▶ [Your task] Copy the listing that follows, line for line, without a single difference.

▶ [Information supplied]

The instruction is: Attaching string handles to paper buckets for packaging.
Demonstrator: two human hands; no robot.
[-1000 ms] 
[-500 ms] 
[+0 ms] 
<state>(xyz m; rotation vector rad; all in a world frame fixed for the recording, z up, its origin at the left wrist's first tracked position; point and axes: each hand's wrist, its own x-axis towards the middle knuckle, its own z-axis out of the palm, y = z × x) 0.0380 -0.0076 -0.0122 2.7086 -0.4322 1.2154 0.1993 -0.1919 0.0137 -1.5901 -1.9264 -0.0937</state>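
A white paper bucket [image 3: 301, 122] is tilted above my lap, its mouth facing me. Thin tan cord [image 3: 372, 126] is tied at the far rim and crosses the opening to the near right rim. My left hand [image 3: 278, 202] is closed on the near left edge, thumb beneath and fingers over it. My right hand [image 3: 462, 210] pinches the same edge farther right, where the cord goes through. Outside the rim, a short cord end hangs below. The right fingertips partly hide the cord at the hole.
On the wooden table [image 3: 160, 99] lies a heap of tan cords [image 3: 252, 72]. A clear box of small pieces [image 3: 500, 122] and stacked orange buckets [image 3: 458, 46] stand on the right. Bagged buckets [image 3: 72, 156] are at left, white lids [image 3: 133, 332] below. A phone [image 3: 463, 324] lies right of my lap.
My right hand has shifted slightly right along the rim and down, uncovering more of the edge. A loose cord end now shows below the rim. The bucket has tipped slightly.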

▶ [Response below]
The instruction is: Attaching string handles to paper buckets for packaging.
Demonstrator: two human hands; no robot.
[-1000 ms] 
[-500 ms] 
[+0 ms] 
<state>(xyz m; rotation vector rad; all in a world frame fixed for the recording, z up, its origin at the left wrist's first tracked position; point and axes: each hand's wrist, its own x-axis towards the middle knuckle, its own z-axis out of the palm, y = z × x) 0.0380 -0.0076 -0.0122 2.7086 -0.4322 1.2154 0.1993 -0.1919 0.0137 -1.5901 -1.9264 -0.0937</state>
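A white paper bucket [image 3: 301, 122] is tilted above my lap, its mouth facing me. Thin tan cord [image 3: 372, 126] is tied at the far rim and crosses the opening to the near right rim. My left hand [image 3: 278, 202] is closed on the near left edge, thumb beneath and fingers over it. My right hand [image 3: 462, 210] pinches the same edge farther right, where the cord goes through. Outside the rim, a short cord end hangs below. The right fingertips partly hide the cord at the hole.
On the wooden table [image 3: 160, 99] lies a heap of tan cords [image 3: 252, 72]. A clear box of small pieces [image 3: 500, 122] and stacked orange buckets [image 3: 458, 46] stand on the right. Bagged buckets [image 3: 72, 156] are at left, white lids [image 3: 133, 332] below. A phone [image 3: 463, 324] lies right of my lap.
My right hand has shifted slightly right along the rim and down, uncovering more of the edge. A loose cord end now shows below the rim. The bucket has tipped slightly.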

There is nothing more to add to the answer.